▶ _WHAT IS REQUIRED_
Omit all pictures, then retype the data exactly as given.

● ● ● ● ● ● ●

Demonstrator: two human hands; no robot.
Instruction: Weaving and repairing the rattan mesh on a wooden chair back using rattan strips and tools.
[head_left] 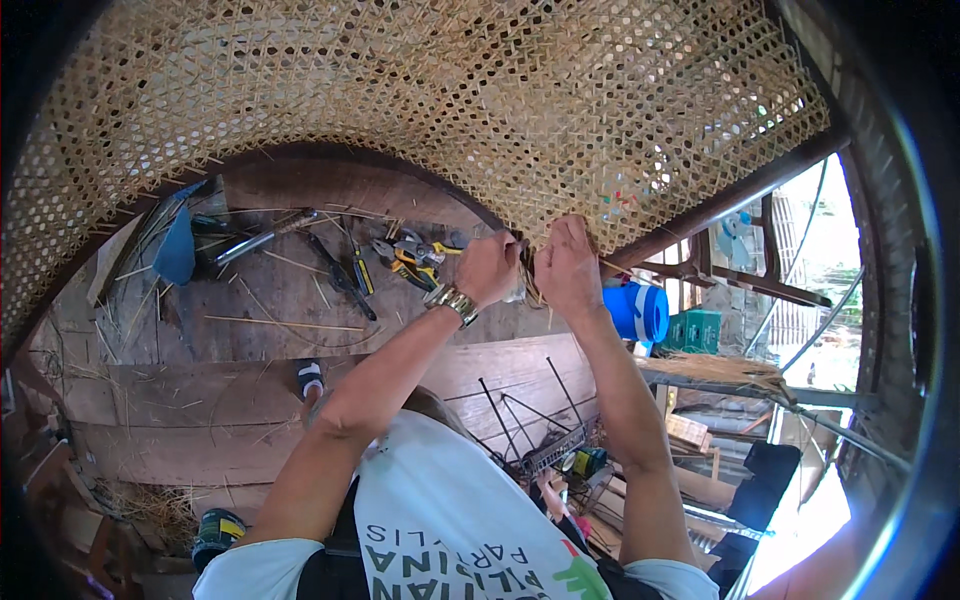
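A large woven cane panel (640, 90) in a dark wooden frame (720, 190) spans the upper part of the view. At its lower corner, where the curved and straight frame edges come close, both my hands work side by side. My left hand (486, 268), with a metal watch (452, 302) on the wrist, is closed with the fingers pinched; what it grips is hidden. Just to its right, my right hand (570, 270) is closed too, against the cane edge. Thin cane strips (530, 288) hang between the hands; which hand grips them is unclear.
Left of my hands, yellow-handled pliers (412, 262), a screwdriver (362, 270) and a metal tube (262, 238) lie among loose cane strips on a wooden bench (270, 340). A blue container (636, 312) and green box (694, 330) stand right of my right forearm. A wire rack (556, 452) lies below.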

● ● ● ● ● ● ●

▶ _RESPONSE AREA_
Demonstrator: two human hands; no robot.
Instruction: Weaving and repairing the rattan mesh on a wooden chair back using rattan strips and tools.
[head_left] 
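A large woven cane panel (640, 90) in a dark wooden frame (720, 190) spans the upper part of the view. At its lower corner, where the curved and straight frame edges come close, both my hands work side by side. My left hand (486, 268), with a metal watch (452, 302) on the wrist, is closed with the fingers pinched; what it grips is hidden. Just to its right, my right hand (570, 270) is closed too, against the cane edge. Thin cane strips (530, 288) hang between the hands; which hand grips them is unclear.
Left of my hands, yellow-handled pliers (412, 262), a screwdriver (362, 270) and a metal tube (262, 238) lie among loose cane strips on a wooden bench (270, 340). A blue container (636, 312) and green box (694, 330) stand right of my right forearm. A wire rack (556, 452) lies below.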

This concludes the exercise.